Studenti faccia al muro E la rivolta si infiamma

In migliaia mimano la scena in segno di protesta. «Rabbia si aggiunge a rabbia»

Gaia Cesare

Benzina sul fuoco. Le immagini dei 151 liceali fermati dalla polizia a Mantes-la-Jolie, Île de France, mezz'ora da Parigi, sono rabbia che si aggiunge a rabbia. Ragazzini in ginocchio, alcuni faccia al muro e mani dietro la schiena, tutti rigorosamente allineati, altri con le mani dietro la nuca, mentre gli agenti li osservano in un silenzio surreale interrotto da un poliziotto che commenta soddisfatto: «Ecco una classe che si tiene giudiziosa». Il video è diventato un simbolo. La scena è stata mimata da migliaia di studenti in tutta la Francia, Parigi in testa, dove i liceali di una trentina di istituti superiori hanno inscenato la protesta, mani sulla nuca, a Place de la République, mentre cassonetti, auto e camion venivano incendiati in un'altra giornata di ordinaria guerriglia nel Paese. È la fotografia della frattura che sta lacerando la Francia, dei nervi che stanno saltando nelle istituzioni e fra gli agenti stremati, chiamati a difenderne i simboli anche costringendo ragazzini di 12 anni - tanti ne hanno i più giovani protagonisti di quel video - a un trattamento che ricorda i regimi autoritari più che la Francia della liberté.

È lo spaccato di un Paese «sull'orlo della guerra civile», come lo ha dipinto Benjamin Cauchy, uno dei membri dei «gilet gialli liberi» che hanno scoperchiato il vaso di Pandora della rabbia sociale. Una deriva che rischia di essere anche un inquietante presagio di quello che potrebbe diventare lo scontro, specie oggi, quando andrà in scena il Quarto Atto della protesta dei gilet. Il segnale di una fermezza che, se applicata in queste ore delicatissime, potrebbe infiammare lo scontro invece che sedarlo, spingendolo a un punto di non ritorno. «Quel video aggiunge collera a collera» spiega la Federazione indipendente e democratica dei licei (Fidl), che con il sindacato generale (Sgl) si batte per la cancellazione della riforma degli istituti superiori e del Baccalauréat, la maturità in Francia, mentre i suoi studenti, per le strade, vanno ben oltre, unendosi al grido di questa rivolta: «Macron, démission».

La congiuntura della protesta sociale con la protesta dei licei occupati, passati da meno di 200 a oltre 400 in tutta la Francia, e che ha visto almeno 700 studenti fermati dalle forze dell'ordine in queste ore, da Lione a Nizza, da Seine-Saint-Denis a Montpellier, è una miccia in una situazione già esplosiva, pur in un Paese abituato alla collera studentesca. «Indignazione», «costernazione» ma anche «odio» sono le parole che ricorrono di fronte al pugno di ferro usato dagli agenti, difeso dal ministro dell'Interno Castaner, che ha ricordato come le forze dell'ordine si siano trovate di fronte giovani «che gettavano bottiglie di gas sulle barricate in fiamme», alcuni muniti di lacrimogeni, barre di ferro e mazze da baseball.
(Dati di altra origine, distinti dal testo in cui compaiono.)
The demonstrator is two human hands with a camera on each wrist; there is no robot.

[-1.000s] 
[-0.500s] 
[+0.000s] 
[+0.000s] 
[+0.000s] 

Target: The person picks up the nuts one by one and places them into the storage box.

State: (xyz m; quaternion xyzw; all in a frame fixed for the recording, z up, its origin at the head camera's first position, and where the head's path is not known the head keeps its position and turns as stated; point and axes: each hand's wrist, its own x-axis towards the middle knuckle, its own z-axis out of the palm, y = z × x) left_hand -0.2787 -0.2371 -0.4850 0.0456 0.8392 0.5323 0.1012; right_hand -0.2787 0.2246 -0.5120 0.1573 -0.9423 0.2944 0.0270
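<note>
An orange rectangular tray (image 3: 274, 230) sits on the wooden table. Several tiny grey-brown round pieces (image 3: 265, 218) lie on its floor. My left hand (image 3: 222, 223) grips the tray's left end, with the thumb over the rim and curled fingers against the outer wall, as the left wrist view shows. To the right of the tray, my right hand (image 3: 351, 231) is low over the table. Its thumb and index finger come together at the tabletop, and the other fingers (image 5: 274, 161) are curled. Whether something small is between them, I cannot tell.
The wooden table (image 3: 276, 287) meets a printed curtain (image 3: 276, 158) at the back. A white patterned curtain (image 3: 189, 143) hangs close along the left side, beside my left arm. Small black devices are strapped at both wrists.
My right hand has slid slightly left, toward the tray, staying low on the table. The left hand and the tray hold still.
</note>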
E nonostante il ministro dell'Istruzione Jean-Michel Blanqueur, che ha invitato a valutare il «contesto», si sia detto scioccato.

La situazione è tesissima a Tolosa, dove sono circa duemila i liceali di oltre una ventina di istituti scolastici che da giorni mettono in subbuglio la città, auto incendiate, barricate e cartelli ad evocare una rivoluzionaria coincidenza: «Maggio '68, dicembre 2018».